▶ _Exercise goal_
Quote the records below word for word, please, from the very first line through the one that contains "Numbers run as", and nothing beyond it.

#### Given records ####

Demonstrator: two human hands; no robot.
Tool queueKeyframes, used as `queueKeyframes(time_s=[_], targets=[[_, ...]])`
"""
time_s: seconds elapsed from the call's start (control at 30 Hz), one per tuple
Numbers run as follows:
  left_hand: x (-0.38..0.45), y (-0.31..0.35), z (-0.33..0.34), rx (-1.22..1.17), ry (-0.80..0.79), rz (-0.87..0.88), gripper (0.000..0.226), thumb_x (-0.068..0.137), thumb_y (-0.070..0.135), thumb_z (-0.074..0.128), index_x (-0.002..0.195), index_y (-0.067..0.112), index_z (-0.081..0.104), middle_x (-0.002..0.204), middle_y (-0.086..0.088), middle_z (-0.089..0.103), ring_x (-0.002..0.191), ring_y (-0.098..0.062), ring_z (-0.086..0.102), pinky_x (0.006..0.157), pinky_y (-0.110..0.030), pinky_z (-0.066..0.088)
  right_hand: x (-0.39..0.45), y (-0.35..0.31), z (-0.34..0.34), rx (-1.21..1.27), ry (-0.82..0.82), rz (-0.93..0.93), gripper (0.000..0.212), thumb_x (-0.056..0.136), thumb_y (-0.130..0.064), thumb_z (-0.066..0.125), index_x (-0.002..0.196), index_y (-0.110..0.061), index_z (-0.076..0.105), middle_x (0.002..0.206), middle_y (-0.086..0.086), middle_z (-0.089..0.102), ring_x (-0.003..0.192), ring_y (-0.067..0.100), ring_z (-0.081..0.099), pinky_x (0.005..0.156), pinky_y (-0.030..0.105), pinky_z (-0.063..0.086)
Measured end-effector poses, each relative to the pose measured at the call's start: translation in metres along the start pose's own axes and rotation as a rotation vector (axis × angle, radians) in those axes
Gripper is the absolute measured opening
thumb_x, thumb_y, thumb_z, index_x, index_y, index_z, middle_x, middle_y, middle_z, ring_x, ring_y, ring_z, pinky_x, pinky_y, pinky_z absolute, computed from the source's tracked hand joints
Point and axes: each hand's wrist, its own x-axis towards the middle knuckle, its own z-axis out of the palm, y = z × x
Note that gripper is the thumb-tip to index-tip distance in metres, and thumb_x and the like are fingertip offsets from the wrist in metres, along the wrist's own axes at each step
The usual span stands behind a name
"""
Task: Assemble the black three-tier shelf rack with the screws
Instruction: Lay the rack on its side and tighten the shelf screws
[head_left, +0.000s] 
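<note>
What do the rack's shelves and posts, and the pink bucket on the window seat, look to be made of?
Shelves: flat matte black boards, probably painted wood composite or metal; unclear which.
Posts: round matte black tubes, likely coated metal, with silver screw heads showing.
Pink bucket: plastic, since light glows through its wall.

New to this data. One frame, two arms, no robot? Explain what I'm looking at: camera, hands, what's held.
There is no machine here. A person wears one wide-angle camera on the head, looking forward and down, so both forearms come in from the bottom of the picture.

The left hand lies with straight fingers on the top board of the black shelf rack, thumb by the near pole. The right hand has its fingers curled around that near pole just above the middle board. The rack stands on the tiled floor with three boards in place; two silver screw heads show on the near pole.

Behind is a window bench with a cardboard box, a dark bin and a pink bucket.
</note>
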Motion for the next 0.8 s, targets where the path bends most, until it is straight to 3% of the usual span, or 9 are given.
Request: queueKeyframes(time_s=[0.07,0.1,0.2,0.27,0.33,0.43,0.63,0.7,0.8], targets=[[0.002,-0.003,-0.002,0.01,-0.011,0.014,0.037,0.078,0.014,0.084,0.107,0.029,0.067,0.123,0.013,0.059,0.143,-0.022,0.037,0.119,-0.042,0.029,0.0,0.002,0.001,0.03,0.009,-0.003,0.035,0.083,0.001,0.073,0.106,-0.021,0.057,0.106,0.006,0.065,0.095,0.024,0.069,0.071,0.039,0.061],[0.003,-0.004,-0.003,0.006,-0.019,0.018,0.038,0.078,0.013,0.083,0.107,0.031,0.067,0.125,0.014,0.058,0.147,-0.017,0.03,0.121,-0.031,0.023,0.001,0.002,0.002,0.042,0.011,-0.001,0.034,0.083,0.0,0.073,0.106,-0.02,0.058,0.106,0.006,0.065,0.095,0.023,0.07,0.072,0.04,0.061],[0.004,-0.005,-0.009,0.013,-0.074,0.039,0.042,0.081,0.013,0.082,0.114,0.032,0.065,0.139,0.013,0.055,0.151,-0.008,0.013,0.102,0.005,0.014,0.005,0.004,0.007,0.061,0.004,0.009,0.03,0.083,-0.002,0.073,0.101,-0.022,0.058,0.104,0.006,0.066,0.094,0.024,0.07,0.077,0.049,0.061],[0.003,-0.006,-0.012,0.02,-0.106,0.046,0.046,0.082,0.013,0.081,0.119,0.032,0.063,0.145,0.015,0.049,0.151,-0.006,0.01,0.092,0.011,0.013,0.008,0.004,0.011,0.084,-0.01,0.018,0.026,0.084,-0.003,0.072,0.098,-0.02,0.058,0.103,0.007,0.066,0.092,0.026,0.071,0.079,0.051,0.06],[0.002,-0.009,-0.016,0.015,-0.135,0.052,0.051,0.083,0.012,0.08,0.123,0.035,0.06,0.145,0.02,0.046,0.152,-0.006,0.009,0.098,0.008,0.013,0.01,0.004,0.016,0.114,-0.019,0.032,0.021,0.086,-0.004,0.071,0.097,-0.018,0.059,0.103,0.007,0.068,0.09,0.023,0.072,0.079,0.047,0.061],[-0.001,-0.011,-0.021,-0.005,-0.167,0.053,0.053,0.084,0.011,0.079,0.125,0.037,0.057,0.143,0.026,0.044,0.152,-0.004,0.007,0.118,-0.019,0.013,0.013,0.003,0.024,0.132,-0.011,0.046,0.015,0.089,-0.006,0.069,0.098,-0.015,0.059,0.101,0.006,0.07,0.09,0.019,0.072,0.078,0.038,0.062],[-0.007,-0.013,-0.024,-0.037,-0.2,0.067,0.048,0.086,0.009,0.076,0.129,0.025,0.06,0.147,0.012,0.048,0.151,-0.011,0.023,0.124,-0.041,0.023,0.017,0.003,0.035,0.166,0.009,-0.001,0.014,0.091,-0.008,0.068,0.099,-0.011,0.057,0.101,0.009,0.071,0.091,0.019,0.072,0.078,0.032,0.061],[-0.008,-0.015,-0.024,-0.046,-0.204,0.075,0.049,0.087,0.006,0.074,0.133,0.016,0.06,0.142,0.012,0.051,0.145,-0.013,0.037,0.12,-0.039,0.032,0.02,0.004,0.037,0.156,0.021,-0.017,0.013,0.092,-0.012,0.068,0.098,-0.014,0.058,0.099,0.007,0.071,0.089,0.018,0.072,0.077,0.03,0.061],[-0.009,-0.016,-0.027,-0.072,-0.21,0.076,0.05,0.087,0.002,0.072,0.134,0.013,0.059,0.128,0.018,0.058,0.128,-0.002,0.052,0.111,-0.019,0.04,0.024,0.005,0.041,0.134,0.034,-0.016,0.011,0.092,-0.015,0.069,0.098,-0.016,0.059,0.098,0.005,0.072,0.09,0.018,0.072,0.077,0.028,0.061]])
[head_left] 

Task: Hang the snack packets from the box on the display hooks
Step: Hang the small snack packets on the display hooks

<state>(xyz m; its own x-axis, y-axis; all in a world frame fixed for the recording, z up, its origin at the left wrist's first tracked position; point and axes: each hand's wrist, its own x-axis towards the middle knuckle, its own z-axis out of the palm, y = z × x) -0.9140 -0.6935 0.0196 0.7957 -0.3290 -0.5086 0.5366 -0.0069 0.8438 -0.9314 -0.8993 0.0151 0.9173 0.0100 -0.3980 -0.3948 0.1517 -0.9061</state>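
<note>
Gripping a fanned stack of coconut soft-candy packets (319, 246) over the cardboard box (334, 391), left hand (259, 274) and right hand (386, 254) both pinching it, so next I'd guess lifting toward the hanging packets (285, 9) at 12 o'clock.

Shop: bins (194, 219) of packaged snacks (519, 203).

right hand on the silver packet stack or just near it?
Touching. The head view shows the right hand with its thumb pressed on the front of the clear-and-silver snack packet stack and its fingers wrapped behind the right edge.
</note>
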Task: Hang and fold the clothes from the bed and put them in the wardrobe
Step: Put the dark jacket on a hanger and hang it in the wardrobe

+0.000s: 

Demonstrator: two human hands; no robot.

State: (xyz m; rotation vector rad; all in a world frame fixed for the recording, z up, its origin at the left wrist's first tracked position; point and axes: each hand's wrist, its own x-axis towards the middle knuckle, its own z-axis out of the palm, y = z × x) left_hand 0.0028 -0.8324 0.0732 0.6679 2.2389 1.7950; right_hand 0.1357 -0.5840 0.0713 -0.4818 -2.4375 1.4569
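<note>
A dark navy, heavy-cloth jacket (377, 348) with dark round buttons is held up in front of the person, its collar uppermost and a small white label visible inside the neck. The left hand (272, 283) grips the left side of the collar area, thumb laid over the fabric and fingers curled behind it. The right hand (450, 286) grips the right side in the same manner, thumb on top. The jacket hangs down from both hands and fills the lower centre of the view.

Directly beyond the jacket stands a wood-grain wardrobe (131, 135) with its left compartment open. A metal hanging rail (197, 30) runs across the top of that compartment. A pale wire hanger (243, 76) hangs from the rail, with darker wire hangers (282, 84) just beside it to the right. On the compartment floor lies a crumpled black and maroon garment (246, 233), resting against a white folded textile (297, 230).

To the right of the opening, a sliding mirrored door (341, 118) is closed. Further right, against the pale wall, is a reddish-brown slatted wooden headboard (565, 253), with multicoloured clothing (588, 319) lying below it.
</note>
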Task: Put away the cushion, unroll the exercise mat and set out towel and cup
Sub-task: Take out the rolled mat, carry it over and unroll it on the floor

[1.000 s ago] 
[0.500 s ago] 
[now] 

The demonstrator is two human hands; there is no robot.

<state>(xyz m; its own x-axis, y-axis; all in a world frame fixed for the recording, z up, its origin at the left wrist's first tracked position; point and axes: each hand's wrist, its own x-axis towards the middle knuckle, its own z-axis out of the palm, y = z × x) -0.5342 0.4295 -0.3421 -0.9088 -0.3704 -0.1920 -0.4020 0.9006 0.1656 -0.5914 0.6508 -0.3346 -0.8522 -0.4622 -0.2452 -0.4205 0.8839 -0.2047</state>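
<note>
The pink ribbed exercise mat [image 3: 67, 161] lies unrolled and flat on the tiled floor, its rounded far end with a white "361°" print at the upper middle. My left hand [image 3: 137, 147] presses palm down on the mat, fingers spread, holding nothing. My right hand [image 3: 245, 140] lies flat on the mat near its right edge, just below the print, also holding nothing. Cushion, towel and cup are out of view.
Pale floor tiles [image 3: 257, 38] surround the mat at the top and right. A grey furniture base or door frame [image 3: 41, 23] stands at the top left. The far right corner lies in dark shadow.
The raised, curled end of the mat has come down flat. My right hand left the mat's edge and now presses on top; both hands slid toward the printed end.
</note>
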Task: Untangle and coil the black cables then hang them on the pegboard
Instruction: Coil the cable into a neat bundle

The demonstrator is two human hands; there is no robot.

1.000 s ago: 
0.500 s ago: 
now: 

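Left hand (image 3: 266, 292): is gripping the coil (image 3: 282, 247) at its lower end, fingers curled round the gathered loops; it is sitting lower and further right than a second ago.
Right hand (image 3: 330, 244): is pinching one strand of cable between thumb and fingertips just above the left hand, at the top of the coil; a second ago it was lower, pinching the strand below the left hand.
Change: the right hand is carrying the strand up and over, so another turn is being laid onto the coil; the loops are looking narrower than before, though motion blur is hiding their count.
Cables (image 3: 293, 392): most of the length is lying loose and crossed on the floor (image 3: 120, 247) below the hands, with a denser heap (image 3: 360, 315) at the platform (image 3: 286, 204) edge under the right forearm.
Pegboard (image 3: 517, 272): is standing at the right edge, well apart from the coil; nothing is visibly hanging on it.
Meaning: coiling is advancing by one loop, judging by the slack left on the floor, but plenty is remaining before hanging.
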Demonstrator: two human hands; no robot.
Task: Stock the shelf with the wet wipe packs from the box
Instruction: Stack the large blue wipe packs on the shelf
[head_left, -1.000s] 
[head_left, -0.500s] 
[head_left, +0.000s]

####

▶ _Solution to the exercise_
Demonstrator: two human hands; no robot.
Tool queueKeyframes, used as `queueKeyframes(time_s=[_], targets=[[_, ...]])`
"""
time_s: seconds elapsed from the call's start (control at 30 Hz), one per tuple
Numbers run as follows:

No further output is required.